What you have to do: Reproduce the listing below word for word, with no pictures.

Provided data:
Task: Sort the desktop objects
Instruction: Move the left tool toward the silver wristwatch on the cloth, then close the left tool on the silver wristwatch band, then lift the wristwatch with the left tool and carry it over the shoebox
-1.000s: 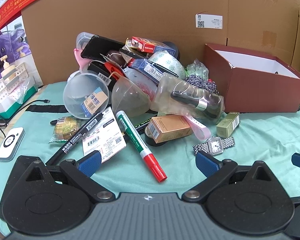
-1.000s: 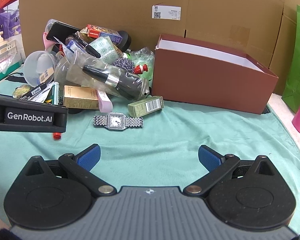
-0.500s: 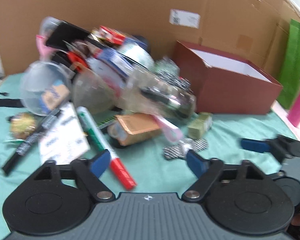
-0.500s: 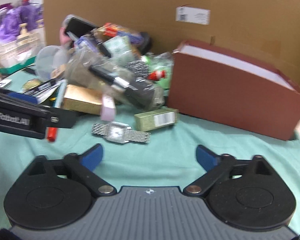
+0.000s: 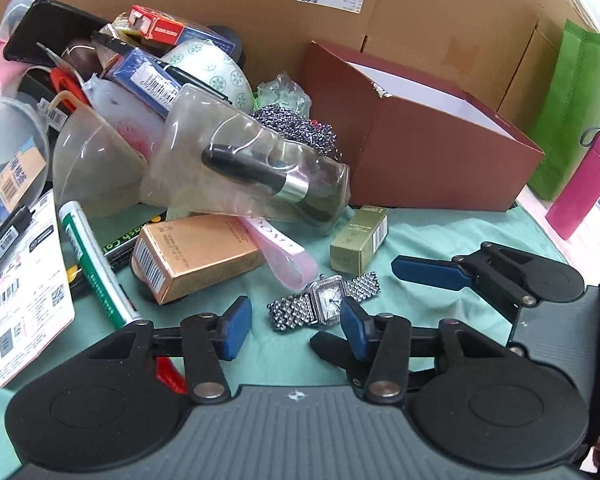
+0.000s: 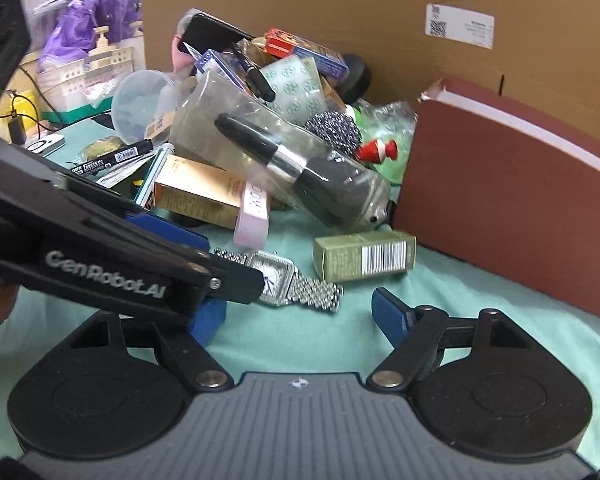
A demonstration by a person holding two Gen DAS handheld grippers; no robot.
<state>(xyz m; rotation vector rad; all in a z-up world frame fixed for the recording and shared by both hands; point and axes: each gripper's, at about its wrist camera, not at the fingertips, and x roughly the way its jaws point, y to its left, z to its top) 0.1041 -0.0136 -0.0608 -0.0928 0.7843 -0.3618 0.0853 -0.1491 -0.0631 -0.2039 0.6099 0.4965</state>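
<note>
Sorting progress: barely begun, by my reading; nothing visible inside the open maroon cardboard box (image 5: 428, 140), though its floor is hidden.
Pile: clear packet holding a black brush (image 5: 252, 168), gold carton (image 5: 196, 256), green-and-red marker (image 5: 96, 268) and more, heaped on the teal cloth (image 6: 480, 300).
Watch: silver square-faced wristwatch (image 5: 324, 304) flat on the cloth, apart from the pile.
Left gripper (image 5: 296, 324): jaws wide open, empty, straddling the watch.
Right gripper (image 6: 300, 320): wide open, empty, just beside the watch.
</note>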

Task solution:
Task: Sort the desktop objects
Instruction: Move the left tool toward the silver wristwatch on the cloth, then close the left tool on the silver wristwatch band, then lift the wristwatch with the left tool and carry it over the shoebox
-1.000s: 
-1.000s: 
-0.500s: 
-0.500s: 
+0.000s: 
+0.000s: 
A demonstration by a person holding two Gen DAS handheld grippers; no robot.
<state>(xyz m; rotation vector rad; all in a z-up world frame fixed for the recording and shared by both hands; point and axes: each gripper's, at about its wrist camera, not at the fingertips, and x roughly the way its jaws point, y to its left, z to its top) 0.1041 -0.0136 -0.0608 -0.0928 0.7843 -0.3618 0.0853 -0.1491 -0.0631 -0.2039 0.6099 0.4965</state>
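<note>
Sorting progress: barely begun, by my reading; nothing visible inside the open maroon cardboard box (image 5: 428, 140), though its floor is hidden.
Pile: clear packet holding a black brush (image 5: 252, 168), gold carton (image 5: 196, 256), green-and-red marker (image 5: 96, 268) and more, heaped on the teal cloth (image 6: 480, 300).
Watch: silver square-faced wristwatch (image 5: 324, 304) flat on the cloth, apart from the pile.
Left gripper (image 5: 296, 324): jaws wide open, empty, straddling the watch.
Right gripper (image 6: 300, 320): wide open, empty, just beside the watch.
</note>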

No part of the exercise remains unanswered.